• ACTIVITY: Whenever the word "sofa" appears on a line of the material below, that line is counted; state the total alone.

Segment Open

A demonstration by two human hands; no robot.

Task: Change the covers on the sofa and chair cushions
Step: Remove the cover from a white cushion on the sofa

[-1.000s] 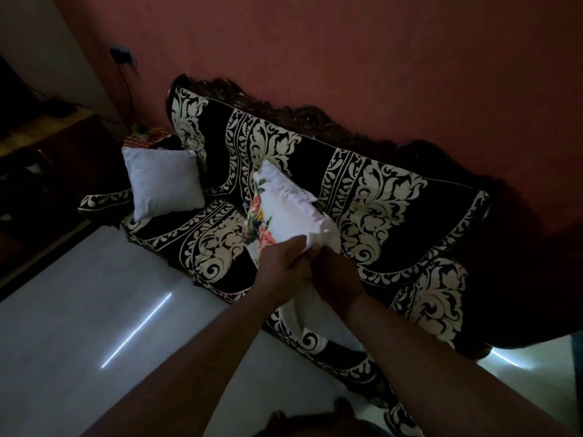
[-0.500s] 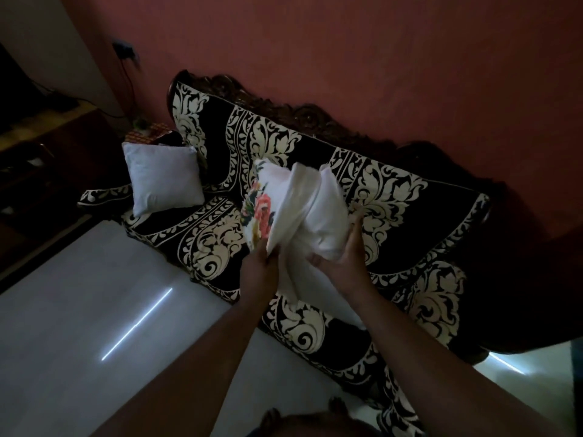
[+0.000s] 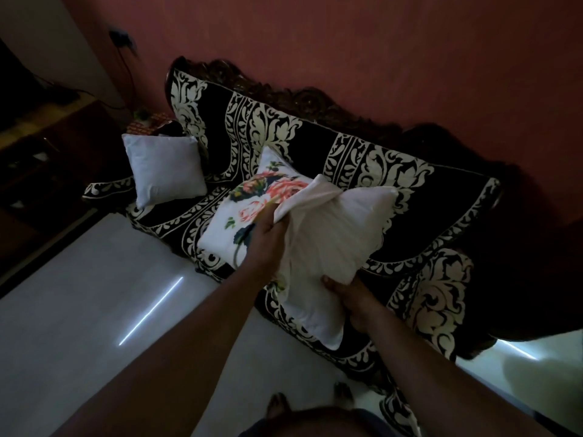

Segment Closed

• COMPLETED EXERCISE: 2